§ **HOW TO COMPLETE THIS TASK**:
When you return the data, keep each character exactly as it appears.

§ **COLLECTED MATERIAL**:
+ + + + + + +

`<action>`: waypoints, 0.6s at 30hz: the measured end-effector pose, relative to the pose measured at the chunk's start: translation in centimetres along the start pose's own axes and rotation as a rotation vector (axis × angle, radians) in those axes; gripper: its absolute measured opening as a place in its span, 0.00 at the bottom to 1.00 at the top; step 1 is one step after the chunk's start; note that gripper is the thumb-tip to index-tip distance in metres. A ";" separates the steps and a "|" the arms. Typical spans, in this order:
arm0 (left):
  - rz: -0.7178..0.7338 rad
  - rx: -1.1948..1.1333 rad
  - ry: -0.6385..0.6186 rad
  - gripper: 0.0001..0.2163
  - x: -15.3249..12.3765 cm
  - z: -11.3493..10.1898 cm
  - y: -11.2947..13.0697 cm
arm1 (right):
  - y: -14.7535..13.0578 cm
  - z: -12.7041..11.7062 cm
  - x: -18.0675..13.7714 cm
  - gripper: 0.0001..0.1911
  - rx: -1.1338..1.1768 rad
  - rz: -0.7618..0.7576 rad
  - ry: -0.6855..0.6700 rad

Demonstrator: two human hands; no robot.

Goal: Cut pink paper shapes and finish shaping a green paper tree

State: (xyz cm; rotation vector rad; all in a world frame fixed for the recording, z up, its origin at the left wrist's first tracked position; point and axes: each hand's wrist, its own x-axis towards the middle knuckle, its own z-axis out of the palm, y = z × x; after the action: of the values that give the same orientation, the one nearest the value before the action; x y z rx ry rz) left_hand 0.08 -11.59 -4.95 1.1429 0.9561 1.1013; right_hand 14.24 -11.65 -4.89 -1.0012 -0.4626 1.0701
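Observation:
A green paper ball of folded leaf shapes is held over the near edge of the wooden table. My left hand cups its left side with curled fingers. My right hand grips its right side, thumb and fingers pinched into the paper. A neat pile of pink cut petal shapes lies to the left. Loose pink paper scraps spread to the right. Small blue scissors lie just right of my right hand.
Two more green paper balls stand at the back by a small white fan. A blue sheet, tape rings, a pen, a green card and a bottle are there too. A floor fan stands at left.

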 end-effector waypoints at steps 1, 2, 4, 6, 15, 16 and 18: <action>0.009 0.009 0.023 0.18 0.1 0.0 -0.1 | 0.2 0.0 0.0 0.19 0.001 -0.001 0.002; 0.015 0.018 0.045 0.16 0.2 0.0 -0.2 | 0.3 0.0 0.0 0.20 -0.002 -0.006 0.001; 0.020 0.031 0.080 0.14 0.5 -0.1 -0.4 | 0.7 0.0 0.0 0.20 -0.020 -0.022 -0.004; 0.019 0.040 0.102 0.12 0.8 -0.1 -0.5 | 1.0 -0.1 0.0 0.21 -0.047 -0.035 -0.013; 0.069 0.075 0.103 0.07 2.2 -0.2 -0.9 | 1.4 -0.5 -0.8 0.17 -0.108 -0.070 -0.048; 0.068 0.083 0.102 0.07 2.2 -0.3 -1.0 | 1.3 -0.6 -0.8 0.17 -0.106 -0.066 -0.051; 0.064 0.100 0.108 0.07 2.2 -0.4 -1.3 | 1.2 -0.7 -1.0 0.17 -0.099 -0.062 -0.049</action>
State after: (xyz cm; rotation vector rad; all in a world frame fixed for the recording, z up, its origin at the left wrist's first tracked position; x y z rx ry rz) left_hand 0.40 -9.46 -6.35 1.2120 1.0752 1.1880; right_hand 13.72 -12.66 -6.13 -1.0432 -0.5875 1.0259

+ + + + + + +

§ **RESPONSE AREA**:
`<action>`: waypoints, 0.6s at 30hz: the measured end-effector pose, relative to the pose measured at the chunk's start: translation in centimetres along the start pose's own axes and rotation as a rotation vector (axis × angle, radians) in those axes; gripper: its absolute measured opening as a place in its span, 0.00 at the bottom to 1.00 at the top; step 1 is one step after the chunk's start; note that gripper is the thumb-tip to index-tip distance in metres. A ";" separates the steps and a "|" the arms. Typical spans, in this order:
arm0 (left):
  - rz: -0.7178..0.7338 rad
  - rx: -1.1948..1.1333 rad
  - ry: -0.6385..0.6186 rad
  - gripper: 0.0001..0.2163
  - x: -15.3249..12.3765 cm
  - z: -11.3493..10.1898 cm
  - y: -11.2947..13.0697 cm
arm1 (right):
  - y: -14.7535..13.0578 cm
  - z: -12.7041..11.7062 cm
  - x: -18.0675..13.7714 cm
  - gripper: 0.0001..0.1911
  - rx: -1.1338..1.1768 rad
  - rz: -0.7618..0.7576 rad
  - ry: -0.6855..0.6700 rad

Demonstrator: two human hands; no robot.

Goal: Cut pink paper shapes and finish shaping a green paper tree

State: (xyz cm; rotation vector rad; all in a world frame fixed for the recording, z up, its origin at the left wrist's first tracked position; point and axes: each hand's wrist, its own x-axis towards the middle knuckle, its own z-axis out of the palm, y = z × x; after the action: of the values that give the same orientation, the one nearest the value before the action; x y z rx ry rz) left_hand 0.08 -11.59 -4.95 1.1429 0.9561 1.1013; right_hand 14.24 -11.65 -4.89 -1.0012 -0.4626 1.0701
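Observation:
A green paper ball of folded leaf shapes is held over the near edge of the wooden table. My left hand cups its left side with curled fingers. My right hand grips its right side, thumb and fingers pinched into the paper. A neat pile of pink cut petal shapes lies to the left. Loose pink paper scraps spread to the right. Small blue scissors lie just right of my right hand.
Two more green paper balls stand at the back by a small white fan. A blue sheet, tape rings, a pen, a green card and a bottle are there too. A floor fan stands at left.
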
 end-effector waypoints at steps 1, 2, 4, 6, 15, 16 and 18: <action>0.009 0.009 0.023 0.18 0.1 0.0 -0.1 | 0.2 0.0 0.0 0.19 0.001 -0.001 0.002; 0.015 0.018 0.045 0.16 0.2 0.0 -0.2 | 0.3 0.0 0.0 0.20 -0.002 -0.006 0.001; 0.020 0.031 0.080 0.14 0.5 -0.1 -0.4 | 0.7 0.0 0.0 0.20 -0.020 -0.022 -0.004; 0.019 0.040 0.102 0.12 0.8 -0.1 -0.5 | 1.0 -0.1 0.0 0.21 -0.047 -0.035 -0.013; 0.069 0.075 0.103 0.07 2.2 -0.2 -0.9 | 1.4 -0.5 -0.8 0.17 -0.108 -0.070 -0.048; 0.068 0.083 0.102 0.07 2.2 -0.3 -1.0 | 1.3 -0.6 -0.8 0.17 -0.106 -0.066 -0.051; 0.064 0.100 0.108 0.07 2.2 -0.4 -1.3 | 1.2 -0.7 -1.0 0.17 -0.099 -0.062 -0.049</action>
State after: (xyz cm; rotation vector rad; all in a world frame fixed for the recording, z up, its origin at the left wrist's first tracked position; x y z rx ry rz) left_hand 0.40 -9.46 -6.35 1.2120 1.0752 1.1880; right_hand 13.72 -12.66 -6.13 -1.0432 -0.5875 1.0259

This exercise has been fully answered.